EXERCISE: Return only the lines of the data below from the line with "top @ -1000" up to and including the line with "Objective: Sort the", exactly as written, with the pictures omitted.

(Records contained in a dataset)
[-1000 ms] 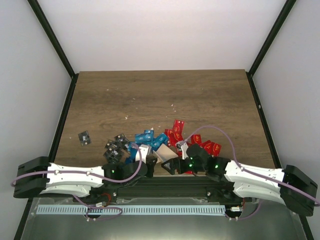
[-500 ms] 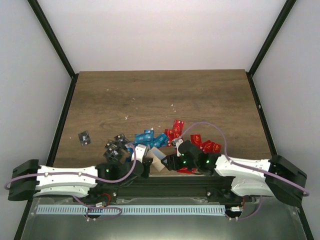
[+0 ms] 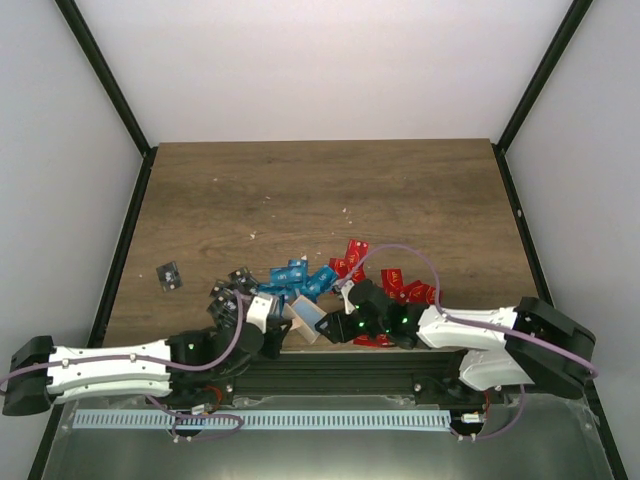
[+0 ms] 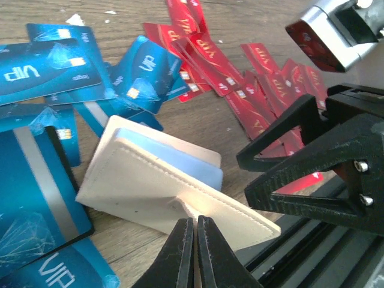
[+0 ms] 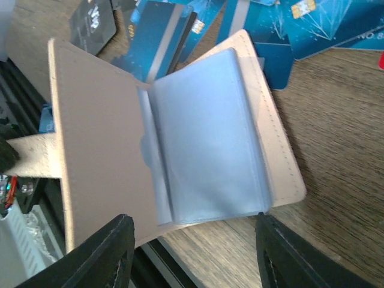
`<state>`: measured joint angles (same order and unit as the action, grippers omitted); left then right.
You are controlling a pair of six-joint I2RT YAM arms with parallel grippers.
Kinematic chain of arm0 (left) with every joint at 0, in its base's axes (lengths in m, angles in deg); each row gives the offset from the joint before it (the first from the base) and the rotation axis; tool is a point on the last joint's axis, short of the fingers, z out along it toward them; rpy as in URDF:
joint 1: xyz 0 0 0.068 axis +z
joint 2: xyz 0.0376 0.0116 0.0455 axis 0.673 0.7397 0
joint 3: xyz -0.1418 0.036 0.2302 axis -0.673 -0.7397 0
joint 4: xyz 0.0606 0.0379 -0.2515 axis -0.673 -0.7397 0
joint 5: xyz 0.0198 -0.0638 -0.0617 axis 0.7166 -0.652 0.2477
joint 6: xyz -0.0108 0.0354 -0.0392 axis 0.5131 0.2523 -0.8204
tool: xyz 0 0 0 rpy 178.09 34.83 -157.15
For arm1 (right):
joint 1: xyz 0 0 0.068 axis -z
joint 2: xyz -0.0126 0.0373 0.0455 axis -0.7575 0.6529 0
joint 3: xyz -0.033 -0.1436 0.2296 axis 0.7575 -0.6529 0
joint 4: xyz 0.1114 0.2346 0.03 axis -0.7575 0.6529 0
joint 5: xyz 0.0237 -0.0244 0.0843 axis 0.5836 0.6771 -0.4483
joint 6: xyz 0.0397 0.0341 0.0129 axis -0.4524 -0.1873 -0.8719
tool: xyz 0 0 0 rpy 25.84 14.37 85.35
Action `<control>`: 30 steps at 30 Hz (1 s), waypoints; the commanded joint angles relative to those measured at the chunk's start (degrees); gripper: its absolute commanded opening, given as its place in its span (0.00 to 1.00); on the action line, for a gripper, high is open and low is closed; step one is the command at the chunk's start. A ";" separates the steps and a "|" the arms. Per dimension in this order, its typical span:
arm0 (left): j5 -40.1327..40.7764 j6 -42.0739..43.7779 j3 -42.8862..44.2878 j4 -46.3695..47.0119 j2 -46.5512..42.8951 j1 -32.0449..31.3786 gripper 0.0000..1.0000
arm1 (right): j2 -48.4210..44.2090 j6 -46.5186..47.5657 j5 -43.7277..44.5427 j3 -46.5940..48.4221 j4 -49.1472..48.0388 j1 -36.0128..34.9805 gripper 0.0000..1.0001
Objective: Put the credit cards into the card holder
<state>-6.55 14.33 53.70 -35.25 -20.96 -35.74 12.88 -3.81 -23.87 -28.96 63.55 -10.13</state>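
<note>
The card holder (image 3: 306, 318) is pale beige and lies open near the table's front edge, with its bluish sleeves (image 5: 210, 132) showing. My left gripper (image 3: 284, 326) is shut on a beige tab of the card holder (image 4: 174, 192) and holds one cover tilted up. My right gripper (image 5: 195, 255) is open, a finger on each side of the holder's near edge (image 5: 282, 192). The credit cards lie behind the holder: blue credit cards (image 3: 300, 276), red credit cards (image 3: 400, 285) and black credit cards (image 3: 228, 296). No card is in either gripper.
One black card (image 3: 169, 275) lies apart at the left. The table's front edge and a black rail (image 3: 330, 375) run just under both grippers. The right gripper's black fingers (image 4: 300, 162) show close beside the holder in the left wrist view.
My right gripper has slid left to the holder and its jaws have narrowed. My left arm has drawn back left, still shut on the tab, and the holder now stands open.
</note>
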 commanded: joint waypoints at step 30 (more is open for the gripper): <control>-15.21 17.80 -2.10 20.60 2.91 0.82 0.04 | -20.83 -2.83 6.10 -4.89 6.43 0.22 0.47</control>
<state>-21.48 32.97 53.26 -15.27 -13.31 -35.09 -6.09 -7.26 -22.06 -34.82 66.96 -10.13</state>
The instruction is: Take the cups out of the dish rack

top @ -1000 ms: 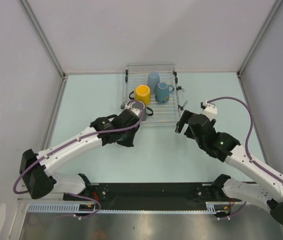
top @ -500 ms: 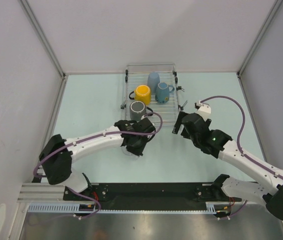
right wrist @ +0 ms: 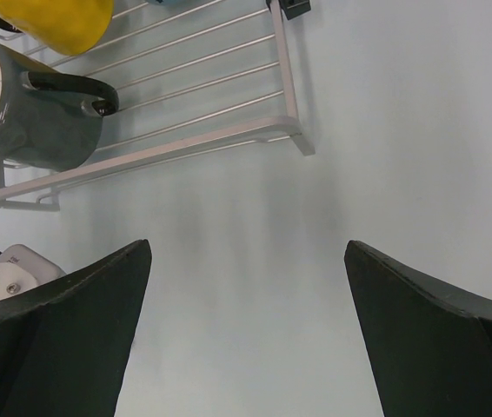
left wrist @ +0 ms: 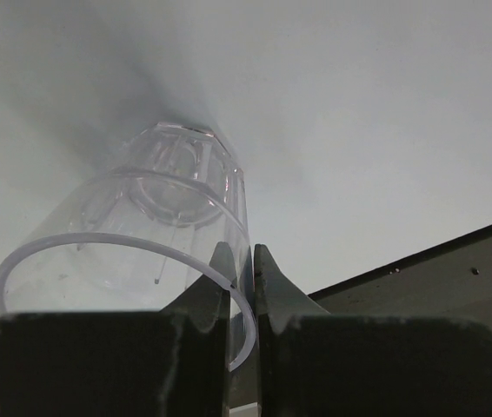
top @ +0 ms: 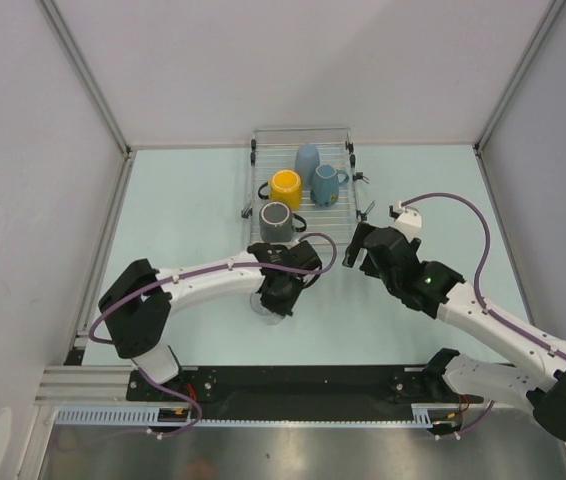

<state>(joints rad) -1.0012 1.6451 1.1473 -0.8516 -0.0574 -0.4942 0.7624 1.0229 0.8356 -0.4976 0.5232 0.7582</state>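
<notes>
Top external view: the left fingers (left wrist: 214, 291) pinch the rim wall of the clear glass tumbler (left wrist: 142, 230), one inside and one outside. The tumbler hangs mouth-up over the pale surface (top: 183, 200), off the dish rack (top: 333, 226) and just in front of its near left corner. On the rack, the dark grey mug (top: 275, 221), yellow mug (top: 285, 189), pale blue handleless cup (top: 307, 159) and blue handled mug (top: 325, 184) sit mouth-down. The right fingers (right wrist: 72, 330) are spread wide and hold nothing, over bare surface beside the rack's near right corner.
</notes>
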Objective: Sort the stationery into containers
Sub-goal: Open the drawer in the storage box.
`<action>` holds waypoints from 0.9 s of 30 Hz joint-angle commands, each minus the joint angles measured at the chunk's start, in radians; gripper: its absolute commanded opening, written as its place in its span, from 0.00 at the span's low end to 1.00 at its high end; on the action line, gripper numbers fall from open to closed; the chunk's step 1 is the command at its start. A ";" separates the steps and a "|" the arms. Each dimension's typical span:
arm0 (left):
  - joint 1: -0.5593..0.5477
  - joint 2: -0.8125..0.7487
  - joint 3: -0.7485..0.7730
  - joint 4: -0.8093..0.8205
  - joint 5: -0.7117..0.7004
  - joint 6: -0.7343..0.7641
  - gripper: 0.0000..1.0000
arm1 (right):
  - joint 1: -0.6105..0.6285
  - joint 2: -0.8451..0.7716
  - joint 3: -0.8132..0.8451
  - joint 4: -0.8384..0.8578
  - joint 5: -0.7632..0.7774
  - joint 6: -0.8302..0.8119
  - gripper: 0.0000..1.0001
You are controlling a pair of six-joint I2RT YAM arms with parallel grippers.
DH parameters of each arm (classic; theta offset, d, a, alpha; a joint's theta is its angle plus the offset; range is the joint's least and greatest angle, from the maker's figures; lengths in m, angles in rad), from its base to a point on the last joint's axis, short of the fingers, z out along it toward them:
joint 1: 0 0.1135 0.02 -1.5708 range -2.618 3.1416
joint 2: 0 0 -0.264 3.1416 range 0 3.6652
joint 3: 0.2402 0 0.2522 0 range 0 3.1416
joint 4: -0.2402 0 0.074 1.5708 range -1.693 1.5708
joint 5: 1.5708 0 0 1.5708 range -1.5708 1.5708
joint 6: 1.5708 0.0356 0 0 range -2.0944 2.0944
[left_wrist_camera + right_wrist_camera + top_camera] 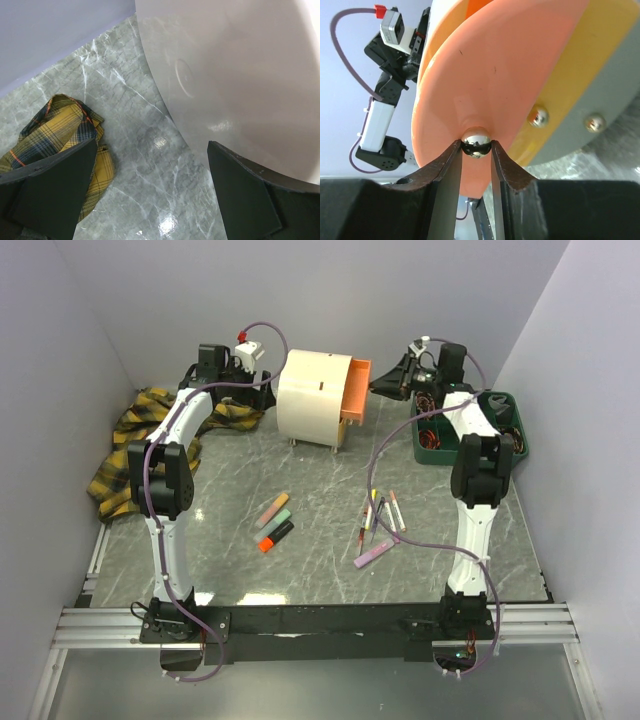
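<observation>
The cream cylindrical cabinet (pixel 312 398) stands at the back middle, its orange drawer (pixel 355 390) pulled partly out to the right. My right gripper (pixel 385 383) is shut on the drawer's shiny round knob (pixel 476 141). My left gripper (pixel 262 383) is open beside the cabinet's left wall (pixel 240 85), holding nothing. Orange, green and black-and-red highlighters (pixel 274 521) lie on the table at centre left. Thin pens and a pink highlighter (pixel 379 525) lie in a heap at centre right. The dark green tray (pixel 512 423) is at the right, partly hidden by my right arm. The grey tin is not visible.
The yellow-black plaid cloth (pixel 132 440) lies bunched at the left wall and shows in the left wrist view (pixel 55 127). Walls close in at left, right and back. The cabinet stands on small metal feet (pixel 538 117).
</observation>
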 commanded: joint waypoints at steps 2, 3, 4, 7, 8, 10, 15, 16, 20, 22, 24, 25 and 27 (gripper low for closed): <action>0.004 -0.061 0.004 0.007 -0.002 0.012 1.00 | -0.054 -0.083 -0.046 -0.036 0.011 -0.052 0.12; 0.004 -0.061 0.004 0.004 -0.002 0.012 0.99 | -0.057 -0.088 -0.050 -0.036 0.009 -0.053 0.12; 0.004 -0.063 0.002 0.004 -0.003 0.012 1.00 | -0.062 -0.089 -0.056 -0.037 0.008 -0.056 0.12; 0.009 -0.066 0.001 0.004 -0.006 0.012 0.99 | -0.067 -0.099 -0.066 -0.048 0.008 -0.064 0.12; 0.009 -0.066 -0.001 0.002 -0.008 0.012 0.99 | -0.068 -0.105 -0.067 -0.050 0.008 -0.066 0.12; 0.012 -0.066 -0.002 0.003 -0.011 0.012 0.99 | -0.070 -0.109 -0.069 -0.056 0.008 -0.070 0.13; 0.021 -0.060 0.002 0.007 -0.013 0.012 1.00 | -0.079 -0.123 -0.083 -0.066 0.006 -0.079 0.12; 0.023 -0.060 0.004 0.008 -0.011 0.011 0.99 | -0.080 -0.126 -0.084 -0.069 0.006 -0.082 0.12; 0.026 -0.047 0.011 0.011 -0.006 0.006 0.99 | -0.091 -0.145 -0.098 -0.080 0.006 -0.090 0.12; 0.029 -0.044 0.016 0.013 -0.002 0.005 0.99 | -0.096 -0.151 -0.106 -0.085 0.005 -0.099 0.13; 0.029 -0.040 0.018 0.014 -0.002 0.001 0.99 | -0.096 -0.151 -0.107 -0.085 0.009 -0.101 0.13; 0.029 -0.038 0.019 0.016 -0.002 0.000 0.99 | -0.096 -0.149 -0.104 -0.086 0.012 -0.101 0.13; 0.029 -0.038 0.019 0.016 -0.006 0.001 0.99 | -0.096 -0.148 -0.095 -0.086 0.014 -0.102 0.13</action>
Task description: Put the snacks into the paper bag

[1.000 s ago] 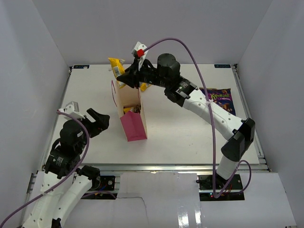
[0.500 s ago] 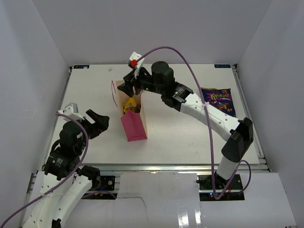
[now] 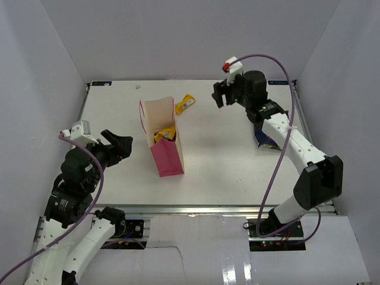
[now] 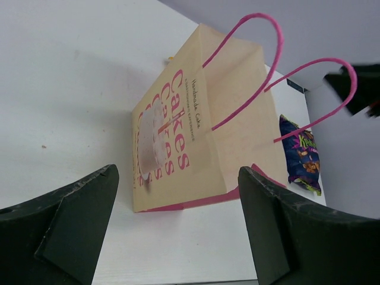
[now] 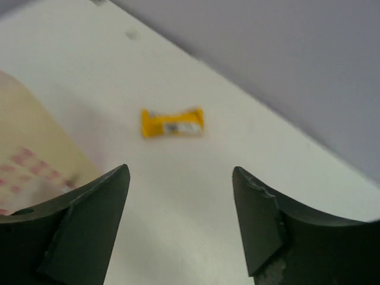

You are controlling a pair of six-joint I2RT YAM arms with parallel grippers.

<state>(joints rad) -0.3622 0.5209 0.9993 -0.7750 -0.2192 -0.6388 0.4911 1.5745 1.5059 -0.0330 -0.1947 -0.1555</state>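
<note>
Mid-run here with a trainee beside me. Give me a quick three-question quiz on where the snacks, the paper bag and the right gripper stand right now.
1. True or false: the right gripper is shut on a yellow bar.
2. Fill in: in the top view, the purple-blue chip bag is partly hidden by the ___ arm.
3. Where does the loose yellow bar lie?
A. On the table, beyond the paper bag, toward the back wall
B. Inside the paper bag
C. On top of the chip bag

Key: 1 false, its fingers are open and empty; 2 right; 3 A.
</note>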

ANSWER AREA:
top @ -1000 ms: 
top @ -500 ms: 
right wrist @ +0 ms: 
left wrist @ +0 ms: 
top @ +0 ms: 

<state>(joints rad) -1.0012 1.6451 1.1473 -0.8516 -0.0574 -0.4942 0.7624 1.0229 0.8356 -0.4976 0.5232 0.7582</state>
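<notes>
Top external view: the left fingers (left wrist: 214, 291) pinch the rim wall of the clear glass tumbler (left wrist: 142, 230), one inside and one outside. The tumbler hangs mouth-up over the pale surface (top: 183, 200), off the dish rack (top: 333, 226) and just in front of its near left corner. On the rack, the dark grey mug (top: 275, 221), yellow mug (top: 285, 189), pale blue handleless cup (top: 307, 159) and blue handled mug (top: 325, 184) sit mouth-down. The right fingers (right wrist: 72, 330) are spread wide and hold nothing, over bare surface beside the rack's near right corner.
</notes>
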Objective: Sort the stationery into containers

The given output is the complete response.